Pour cette première session du conseil, Janicot sera accompagné des forces de l’ordre, conformément aux exigences judiciaires. Quatre femmes l’accusent de viols, accusations qu’il conteste vigoureusement. Bien qu’il n’ait pas encore été jugé, il demeure présumé innocent, cependant, les faits reprochés ont conduit à sa détention provisoire durant dix jours en décembre. Libéré sous contrôle judiciaire, le maire a déménagé près de Bordeaux et gère désormais sa commune à distance par vidéo, ce qui compense son interdiction de paraître sur le territoire de Boisseuil, selon La Charente Libre.

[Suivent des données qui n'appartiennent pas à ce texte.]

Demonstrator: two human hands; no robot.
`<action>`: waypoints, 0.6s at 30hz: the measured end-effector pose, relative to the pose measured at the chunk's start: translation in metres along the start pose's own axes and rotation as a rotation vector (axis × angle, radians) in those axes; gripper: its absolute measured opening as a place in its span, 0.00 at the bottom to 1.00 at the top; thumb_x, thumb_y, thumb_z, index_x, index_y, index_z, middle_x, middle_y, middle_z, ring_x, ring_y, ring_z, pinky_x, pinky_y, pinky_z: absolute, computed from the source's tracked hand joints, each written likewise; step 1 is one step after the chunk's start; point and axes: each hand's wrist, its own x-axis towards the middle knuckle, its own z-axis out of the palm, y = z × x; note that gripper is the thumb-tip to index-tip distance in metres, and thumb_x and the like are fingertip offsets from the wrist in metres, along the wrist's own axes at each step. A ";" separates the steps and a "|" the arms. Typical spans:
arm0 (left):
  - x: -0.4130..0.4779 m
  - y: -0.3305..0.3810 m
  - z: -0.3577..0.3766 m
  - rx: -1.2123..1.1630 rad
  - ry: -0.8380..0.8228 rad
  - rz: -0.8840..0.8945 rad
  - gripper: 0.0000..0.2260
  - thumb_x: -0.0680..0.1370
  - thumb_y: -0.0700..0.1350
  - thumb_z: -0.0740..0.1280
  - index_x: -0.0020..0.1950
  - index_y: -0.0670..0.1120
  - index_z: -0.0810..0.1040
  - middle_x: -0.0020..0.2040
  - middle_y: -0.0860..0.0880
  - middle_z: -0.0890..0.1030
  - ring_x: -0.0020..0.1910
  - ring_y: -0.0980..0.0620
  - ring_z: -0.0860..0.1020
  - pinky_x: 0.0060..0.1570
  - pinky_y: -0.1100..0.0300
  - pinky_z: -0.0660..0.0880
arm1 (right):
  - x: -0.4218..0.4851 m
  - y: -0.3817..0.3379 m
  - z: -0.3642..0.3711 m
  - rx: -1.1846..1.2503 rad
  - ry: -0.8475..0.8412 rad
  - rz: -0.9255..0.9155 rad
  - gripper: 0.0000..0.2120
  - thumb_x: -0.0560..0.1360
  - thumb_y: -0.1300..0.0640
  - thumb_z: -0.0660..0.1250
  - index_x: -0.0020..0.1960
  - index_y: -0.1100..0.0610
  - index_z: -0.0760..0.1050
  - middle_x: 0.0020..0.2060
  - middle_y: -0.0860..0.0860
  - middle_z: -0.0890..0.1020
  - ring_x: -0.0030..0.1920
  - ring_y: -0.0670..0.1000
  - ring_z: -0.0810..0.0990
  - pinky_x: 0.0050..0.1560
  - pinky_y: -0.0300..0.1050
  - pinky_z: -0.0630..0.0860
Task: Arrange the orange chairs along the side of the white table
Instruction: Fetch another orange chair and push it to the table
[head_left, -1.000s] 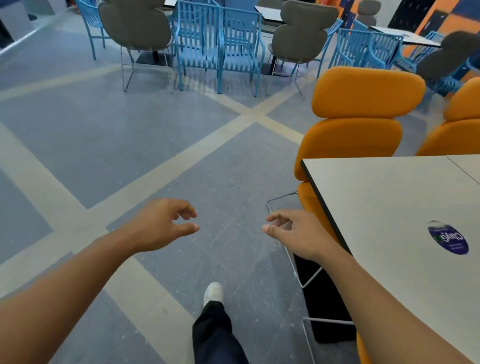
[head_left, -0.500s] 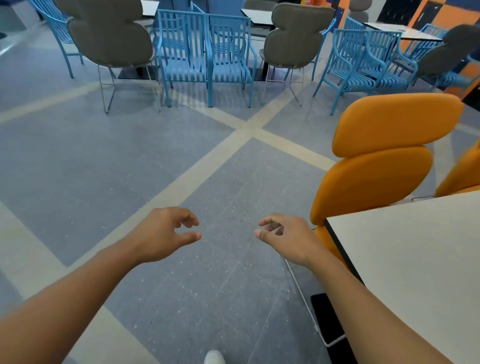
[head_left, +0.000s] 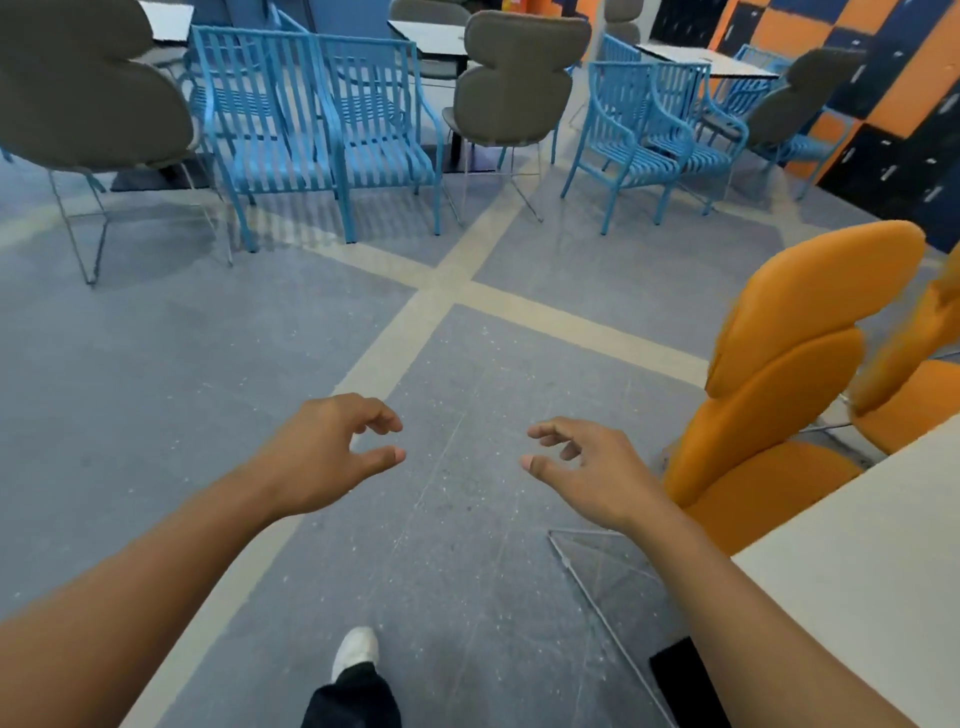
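Head view looks down past both my forearms to the grey floor (head_left: 156, 374), with the nearest orange chair (head_left: 789, 374) off to my right, close against the edge of the white table (head_left: 872, 561), and a second orange chair (head_left: 914, 384) just beyond it at the frame's edge. The step in hand, as I judge it, is getting round to a chair. To do that well I should come in behind the padded backrest, take its top with both hands rather than one, and slide the chair square to the table's side without catching its wire legs (the thin frame looks easy to twist). My left hand (head_left: 322, 457) holds nothing: fingers loosely curled, thumb out, a clear gap between thumb and forefinger. My right hand (head_left: 592, 473) matches it, near the chair but apart from it, touching nothing. Neither grip has closed on anything.
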 end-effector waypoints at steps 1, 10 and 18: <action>0.016 -0.007 -0.006 -0.002 0.000 0.022 0.13 0.73 0.57 0.70 0.56 0.56 0.79 0.53 0.58 0.80 0.51 0.59 0.76 0.50 0.63 0.71 | 0.013 -0.007 0.002 0.004 0.013 0.012 0.19 0.77 0.42 0.69 0.66 0.45 0.76 0.60 0.43 0.78 0.56 0.47 0.76 0.58 0.49 0.75; 0.174 -0.049 -0.063 0.000 -0.115 0.230 0.14 0.74 0.58 0.69 0.57 0.56 0.78 0.54 0.58 0.79 0.52 0.58 0.76 0.50 0.64 0.71 | 0.116 -0.048 -0.007 0.038 0.138 0.168 0.22 0.77 0.42 0.70 0.69 0.43 0.73 0.65 0.46 0.76 0.59 0.49 0.75 0.62 0.51 0.74; 0.307 -0.030 -0.057 0.006 -0.229 0.396 0.14 0.74 0.57 0.70 0.58 0.55 0.79 0.54 0.57 0.79 0.51 0.58 0.76 0.51 0.63 0.72 | 0.186 -0.025 -0.040 0.069 0.264 0.310 0.22 0.77 0.42 0.70 0.69 0.45 0.73 0.65 0.45 0.76 0.59 0.48 0.75 0.61 0.48 0.73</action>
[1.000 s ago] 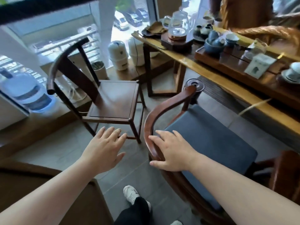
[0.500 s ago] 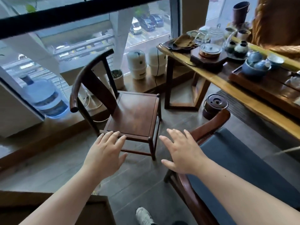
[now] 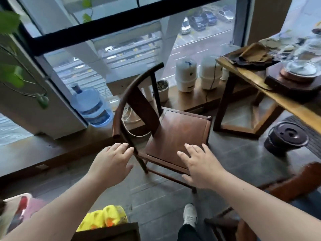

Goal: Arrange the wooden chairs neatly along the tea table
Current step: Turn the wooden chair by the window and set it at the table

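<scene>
Tea table (image 3: 284, 101) runs along right side; dark wooden chair (image 3: 175, 133) stands just off its near end, by the window, seat bare. Left hand (image 3: 111, 162) fingers spread, empty, near chair's back post. Right hand (image 3: 199, 164) spread, empty, over seat's front edge; contact unclear.

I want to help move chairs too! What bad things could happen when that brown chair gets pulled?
Both hands, left hand and right hand, are open, so no firm grip on the wooden chair yet; it might tip. A white cord lies looped by its back legs and could snag. Swung right, the chair might bump the tea table, shaking the glass teapot.
</scene>
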### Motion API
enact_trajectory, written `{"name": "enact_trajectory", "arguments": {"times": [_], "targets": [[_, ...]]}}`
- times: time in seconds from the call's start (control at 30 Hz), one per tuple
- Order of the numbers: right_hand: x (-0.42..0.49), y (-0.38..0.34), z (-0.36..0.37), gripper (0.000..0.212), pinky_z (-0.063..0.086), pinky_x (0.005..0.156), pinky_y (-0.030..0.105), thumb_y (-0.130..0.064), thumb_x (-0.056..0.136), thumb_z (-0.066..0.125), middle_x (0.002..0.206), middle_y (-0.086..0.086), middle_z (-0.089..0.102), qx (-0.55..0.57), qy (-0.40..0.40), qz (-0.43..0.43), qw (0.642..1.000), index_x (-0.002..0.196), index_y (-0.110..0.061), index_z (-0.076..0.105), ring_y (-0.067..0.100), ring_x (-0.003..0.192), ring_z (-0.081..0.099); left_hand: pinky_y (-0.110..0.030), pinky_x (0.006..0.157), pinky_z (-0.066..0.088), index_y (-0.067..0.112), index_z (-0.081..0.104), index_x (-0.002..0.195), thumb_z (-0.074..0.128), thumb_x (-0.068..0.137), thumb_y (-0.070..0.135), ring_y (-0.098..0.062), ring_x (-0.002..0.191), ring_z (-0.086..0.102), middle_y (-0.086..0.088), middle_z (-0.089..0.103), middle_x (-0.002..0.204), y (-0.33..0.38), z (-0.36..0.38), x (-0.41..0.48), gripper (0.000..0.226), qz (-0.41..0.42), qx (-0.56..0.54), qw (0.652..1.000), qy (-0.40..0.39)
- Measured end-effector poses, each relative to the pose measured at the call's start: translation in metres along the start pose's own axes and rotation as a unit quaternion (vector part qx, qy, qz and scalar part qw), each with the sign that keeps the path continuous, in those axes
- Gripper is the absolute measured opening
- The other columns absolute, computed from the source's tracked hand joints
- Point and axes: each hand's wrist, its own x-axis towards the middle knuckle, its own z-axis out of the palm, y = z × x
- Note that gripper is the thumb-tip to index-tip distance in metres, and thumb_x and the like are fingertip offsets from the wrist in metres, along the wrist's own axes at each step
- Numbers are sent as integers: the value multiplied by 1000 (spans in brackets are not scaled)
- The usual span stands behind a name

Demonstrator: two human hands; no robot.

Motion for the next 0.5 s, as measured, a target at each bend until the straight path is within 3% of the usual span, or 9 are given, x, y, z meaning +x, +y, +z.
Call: {"name": "enact_trajectory", "arguments": {"times": [0.2,0.3,0.5], "targets": [[105,8,-29,73,23,112,52,-48,88,53,154,18,29,-7,18,-60,998,149,-20,25,34,136,33,-44,68,58,8,63,119,72,74,43,-34,96,65,-17,67,114,-65,3,42,57,-73,-3,997,-26],[145,-1,-42,70,38,96,45,-44,87,54,148,17,36,-14,18,-98,995,147,-19,27,34,123,46,-43,62,57,7,62,118,65,77,44,-34,91,64,-16,66,111,-82,8,56,56,-86,-10,996,-22],[236,-37,-66,70,40,84,42,-40,87,55,139,17,41,-68,18,-167,983,146,-19,26,34,112,51,-35,46,52,8,63,112,68,76,45,-27,77,66,-8,69,97,-103,32,72,51,-127,-47,991,-6]]}}
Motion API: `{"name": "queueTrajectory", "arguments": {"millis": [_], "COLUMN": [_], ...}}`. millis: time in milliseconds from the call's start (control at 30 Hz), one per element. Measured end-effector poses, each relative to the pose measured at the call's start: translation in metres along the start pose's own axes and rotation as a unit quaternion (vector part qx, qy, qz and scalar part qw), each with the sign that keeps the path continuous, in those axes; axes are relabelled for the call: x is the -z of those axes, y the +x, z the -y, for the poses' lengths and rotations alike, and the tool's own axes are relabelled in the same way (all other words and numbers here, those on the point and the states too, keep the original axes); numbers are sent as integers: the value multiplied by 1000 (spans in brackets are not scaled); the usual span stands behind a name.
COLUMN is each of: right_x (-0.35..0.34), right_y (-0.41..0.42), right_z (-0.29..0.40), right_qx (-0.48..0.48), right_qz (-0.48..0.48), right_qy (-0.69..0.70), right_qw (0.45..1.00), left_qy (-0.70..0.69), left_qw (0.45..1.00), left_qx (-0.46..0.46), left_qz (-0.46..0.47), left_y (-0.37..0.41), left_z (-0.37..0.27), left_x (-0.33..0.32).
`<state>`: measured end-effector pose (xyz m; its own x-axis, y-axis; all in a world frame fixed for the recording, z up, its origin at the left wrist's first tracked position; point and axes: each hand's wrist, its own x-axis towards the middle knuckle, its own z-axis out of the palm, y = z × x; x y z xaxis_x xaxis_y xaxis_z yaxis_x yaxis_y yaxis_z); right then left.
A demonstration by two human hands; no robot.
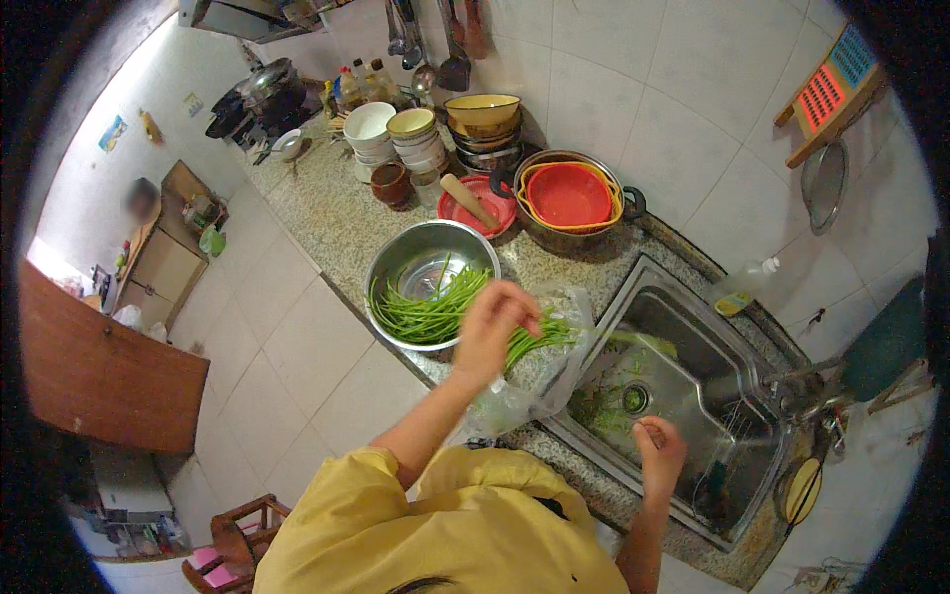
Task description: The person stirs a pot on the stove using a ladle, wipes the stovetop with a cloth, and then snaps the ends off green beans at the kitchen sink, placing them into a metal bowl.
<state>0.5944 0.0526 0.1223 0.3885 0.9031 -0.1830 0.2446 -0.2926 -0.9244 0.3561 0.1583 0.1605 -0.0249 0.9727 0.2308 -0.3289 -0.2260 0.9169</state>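
Note:
My left hand (pixel 499 323), slightly blurred with its fingers bent, hovers between a steel bowl (pixel 377 260) and a clear plastic bag (pixel 575 371). Long green vegetable stems (pixel 423 315) fill the near side of the bowl. More green stems (pixel 538 338) lie on the open bag, partly behind my left hand; whether it grips any is hidden. Above the near edge of the steel sink (pixel 668 371) is my right hand (pixel 662 445), its fingers curled to the thumb with nothing visible in them. Green scraps (pixel 605 390) are scattered around the sink's drain (pixel 636 399).
Behind the bowl stand a red basket with a wooden-handled tool (pixel 469 200), a pot (pixel 579 241) holding red and yellow baskets, and stacked bowls (pixel 419 141). A faucet (pixel 794 390) rises at the sink's right. The granite counter's front edge (pixel 349 301) borders the tiled floor.

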Motion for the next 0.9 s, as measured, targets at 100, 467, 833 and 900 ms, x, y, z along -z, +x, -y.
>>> {"name": "queueTrajectory", "arguments": {"millis": [100, 467, 833, 900], "right_x": [9, 10, 4, 4], "right_y": [7, 31, 32, 32], "right_z": [-23, -71, -76, -76], "right_qx": [4, 20, 26, 26], "right_qz": [-32, 29, 85, 87], "right_qy": [-45, -212, -225, -205], "right_qw": [998, 977, 970, 975], "left_qy": [-57, 177, 628, 712], "left_qw": [990, 940, 749, 679], "left_qx": [-32, 181, 211, 180], "left_qz": [-123, -227, -14, 18], "left_y": [13, -21, -10, -5], "left_z": [5, 51, 44, 35], "left_x": [67, 199, 228, 206]}}
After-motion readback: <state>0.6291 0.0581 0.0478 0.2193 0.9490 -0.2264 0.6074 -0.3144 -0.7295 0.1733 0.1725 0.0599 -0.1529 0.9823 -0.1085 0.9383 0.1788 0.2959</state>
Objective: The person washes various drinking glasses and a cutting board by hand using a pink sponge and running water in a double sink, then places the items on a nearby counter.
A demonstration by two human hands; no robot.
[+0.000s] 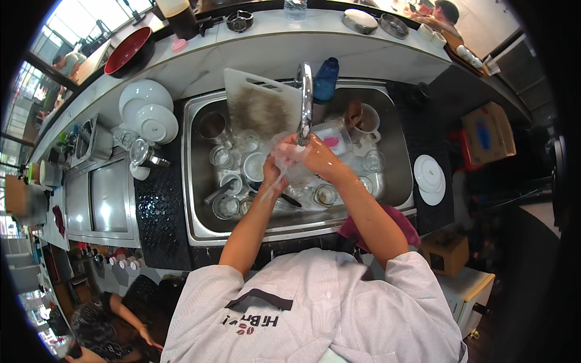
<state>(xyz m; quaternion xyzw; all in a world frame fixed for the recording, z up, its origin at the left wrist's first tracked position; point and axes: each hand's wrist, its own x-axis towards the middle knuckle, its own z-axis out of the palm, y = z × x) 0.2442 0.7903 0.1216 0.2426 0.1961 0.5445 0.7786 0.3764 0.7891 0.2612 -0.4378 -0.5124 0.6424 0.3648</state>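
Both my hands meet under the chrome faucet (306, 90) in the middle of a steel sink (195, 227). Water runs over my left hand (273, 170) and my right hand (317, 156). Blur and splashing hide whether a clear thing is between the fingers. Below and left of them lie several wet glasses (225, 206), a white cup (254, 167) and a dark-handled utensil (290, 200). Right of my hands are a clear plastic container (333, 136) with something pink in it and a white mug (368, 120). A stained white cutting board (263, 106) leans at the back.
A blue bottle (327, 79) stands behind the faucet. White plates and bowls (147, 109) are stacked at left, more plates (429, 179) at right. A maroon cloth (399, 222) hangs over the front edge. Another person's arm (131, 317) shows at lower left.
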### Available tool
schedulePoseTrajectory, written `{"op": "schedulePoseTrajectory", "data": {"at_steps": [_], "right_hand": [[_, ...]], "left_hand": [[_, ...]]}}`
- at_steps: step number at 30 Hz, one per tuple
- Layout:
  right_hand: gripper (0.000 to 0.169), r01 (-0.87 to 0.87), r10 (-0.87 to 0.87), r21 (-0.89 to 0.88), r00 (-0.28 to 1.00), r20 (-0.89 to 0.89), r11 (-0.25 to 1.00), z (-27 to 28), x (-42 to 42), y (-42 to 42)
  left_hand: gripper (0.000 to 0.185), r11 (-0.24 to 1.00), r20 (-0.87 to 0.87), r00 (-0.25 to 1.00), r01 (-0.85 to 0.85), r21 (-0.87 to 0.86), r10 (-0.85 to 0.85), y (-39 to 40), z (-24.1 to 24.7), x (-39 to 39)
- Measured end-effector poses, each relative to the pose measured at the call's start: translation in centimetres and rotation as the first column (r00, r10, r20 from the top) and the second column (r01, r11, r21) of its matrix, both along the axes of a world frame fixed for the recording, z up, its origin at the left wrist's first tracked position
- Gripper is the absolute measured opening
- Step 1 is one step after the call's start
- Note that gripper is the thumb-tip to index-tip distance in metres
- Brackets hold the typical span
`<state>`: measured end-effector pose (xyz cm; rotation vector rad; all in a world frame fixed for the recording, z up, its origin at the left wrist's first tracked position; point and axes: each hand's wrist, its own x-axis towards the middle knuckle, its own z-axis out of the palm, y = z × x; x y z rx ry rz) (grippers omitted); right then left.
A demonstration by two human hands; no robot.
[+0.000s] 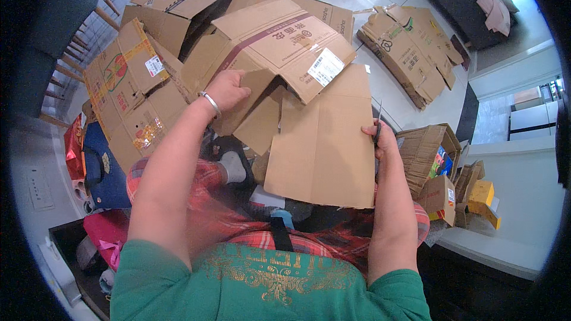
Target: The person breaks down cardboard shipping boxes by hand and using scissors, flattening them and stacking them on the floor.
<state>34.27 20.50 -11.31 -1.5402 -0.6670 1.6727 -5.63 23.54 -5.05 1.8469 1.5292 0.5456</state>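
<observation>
A partly opened cardboard box [285, 40] with a purple stripe and a white label lies before me. My left hand [227, 91], with a silver bangle on the wrist, grips one of its flaps, the thumb and fingers closed on the board. My right hand [381, 138] holds dark-handled scissors [378, 127], their blades pointing up and away, and its fingers also touch the right edge of a plain cardboard panel [323, 142]. That panel hangs over my lap; whether it is joined to the striped box is partly hidden.
Flattened cardboard [134, 93] with yellow tape lies at the left, more boxes [178, 0] behind. A flattened stack [410, 49] rests on the tiles at the right. Nearer stand an open carton [419, 151] and a yellow box [484, 200]. A blue bag [100, 169] is at my left.
</observation>
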Motion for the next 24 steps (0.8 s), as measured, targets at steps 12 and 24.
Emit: {"op": "schedulePoseTrajectory", "data": {"at_steps": [12,24], "right_hand": [[0.037,-0.061,-0.170,-0.344,0.780,-0.602,0.937,5.9,-3.4,-2.1],[0.035,0.091,-0.009,0.526,0.988,-0.156,0.846,3.1,-1.0,-1.4]], "left_hand": [[0.026,0.984,-0.129,0.991,0.061,0.166,-0.040,1.3,-0.2,0.2],[0.026,0.990,-0.041,0.999,0.010,0.143,-0.004,3.6,3.1,2.9]]}}
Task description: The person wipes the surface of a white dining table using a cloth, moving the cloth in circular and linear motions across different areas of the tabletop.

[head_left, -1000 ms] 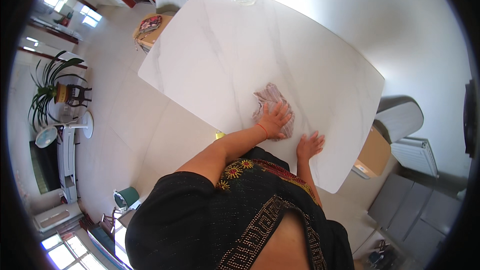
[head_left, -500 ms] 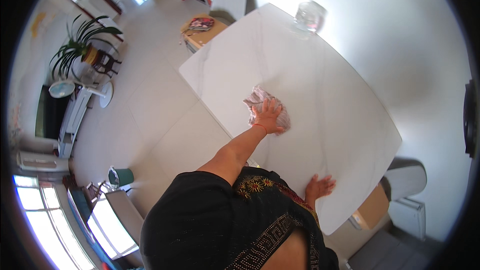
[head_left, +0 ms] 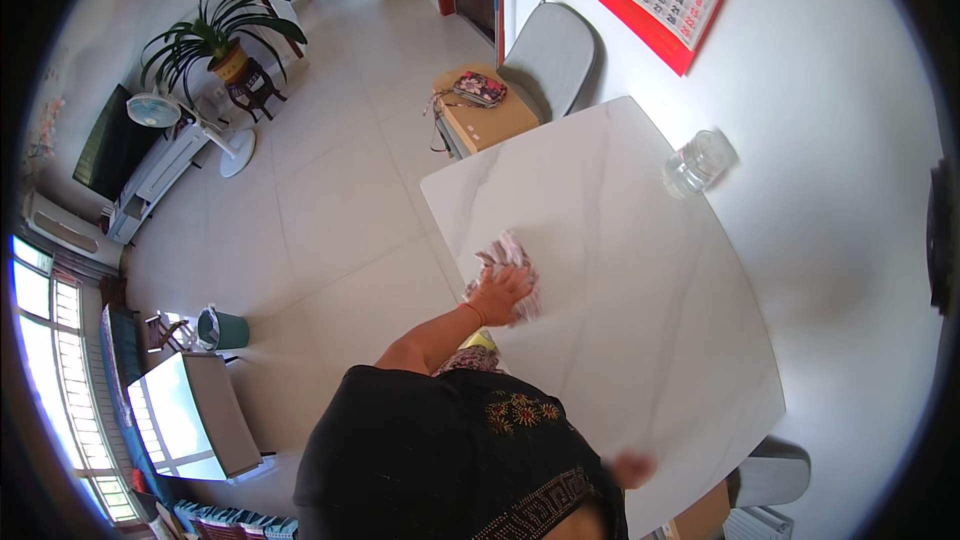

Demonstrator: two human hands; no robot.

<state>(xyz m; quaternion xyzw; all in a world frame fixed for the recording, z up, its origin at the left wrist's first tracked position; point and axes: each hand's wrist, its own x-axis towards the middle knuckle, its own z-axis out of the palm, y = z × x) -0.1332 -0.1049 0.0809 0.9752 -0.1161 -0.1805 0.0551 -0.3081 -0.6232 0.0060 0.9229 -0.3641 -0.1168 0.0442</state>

L’opposition « ne comprend pas »
Dimanche, la participation électorale a été significative avec moins de 30 % d’abstention. La liste sans étiquette de Janicot a obtenu 885 voix, 55 de plus que celle d’Amandine Coiraud. Une élue de l’opposition a exprimé son incompréhension face à ce choix des électeurs. « On respecte le choix des gens, mais je vous avoue qu’on ne comprend pas », a-t-elle déclaré. La presse locale a tenté d’interroger le maire réélu et ses alliés, mais aucun d’eux n’a souhaité commenter la situation.